Technological developments are pushing supply chains forward like never before, but production facilities are becoming dependent upon these technological boosts and visibility to supply chains, which are more susceptible to system-breaches. Some of the main cyber risks for supply chains, as determined by NIST, include the following:
- Malware-embedded Hardware
- Software Protection
- Compromisation of Software/Hardware
- Spurious Hardware
Data security is an ever-growing concern for operations around the globe. Security breaches can afford an attack pathway into a production facility and thereby implementing a systematic crash. That is the outright goal of such an attack. This halt to operations can not only have costs in terms of revenue and reputation, but the recovery from such an attack, once known, may result in a massive system overhaul, risky vendor replacement, or deprecation of a product offering, all in order to minimize the security threat profile of your operation in hopes of "hardening" your supply chain.
Armed Conflict / Warfare
Yes, war can increase production within a country, especially within the warfare supply chain for that country or region, but the more ancillary resources needed by others that are not part of the conflict may have a disruption of availability. In today’s world, warfare is becoming more technological. Drones, nuclear weapons, and other technology-oriented weapons are utilized as often or more than humans, which leaves larger targets such as airports, factories or warehouses prone to being targeted for destruction by rival forces. This may not be a large concern for physical locations within the United States, Canada, or Europe, but in other areas of the globe this is a growing concern - or is it?
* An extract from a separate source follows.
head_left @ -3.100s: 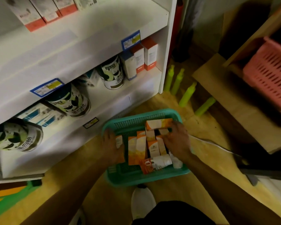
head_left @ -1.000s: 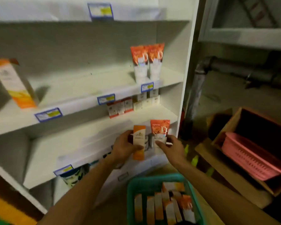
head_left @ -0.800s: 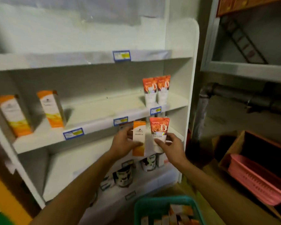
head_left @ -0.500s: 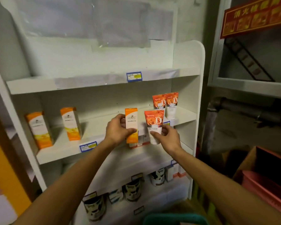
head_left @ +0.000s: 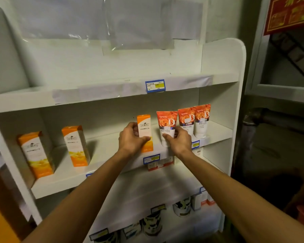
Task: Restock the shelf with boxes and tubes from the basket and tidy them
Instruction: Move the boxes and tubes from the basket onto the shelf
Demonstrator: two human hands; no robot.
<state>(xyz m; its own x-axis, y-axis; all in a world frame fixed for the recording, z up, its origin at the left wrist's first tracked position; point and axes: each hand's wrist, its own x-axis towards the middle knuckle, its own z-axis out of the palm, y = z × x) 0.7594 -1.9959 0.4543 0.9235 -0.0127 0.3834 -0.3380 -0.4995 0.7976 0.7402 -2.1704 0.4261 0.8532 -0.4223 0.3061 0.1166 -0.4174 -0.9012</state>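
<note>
At the middle shelf [head_left: 112, 149], an orange-and-white box [head_left: 145, 133] is gripped upright in the left hand [head_left: 131, 140] and a rose-printed tube [head_left: 166, 128] is pinched cap-down by the right hand [head_left: 180, 141], both held at the shelf's front edge, apparently so each can be set among its own kind. Just beyond, two matching tubes [head_left: 194, 120] are seen standing to the right and two matching boxes [head_left: 56, 149] farther left, while the basket is out of view.

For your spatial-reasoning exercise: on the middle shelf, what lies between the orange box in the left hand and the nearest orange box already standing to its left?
Head view: only bare white shelf lies between the held box, gripped by the left hand, and the standing box.
</note>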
Sea shipping vessels with multi-national cargo can be targeted and taken for ransom and this can directly cripple the JIT production facilities that depend upon such resources that are aboard a ship taken hostage.
Not only is the physical destruction of war an issue for production facilities, but so are the political sanctions implemented by countries against warring factions, either before or after a conflict, that can disrupt a supply chain with the simple stroke of a pen.
Natural disasters are inevitable and they can bring mass destruction, loss of critical infrastructure, and loss of life to an area. Hurricanes, tornadoes, wildfires, and earthquakes are extremely detrimental and threatening to supply chains. As massive hurricanes such as Irma make their runs throughout regions that may be the only location on earth that a production resource can be grown or mined, operations dependent upon that resource can screech to a halt - for an entire growing season or more. Even with a robust disaster plan, some losses can be total and unrecoverable in the near term.
One example, when Irma was on its way to Florida, orange prices were raised in order to compensate for the hurricane damage to crops. The hurricane did not exactly devastate Florida’s orange industry, but if had happened, it could have led to larger economic and employment issues within the state with a whole local economy being devastated. Arguably, natural disasters may be the greatest concern for production facilities that are in the areas prone to them. Although there are plans for these type of disasters, it is still challenging to effectively be able to combat these inevitable moments of destruction.
And when you add armed conflict and cyber warfare threats to these already natural disaster-prone areas - both local and distant supply chains with a direct dependency upon resources from these areas assume a much, much higher risk to disruption than most.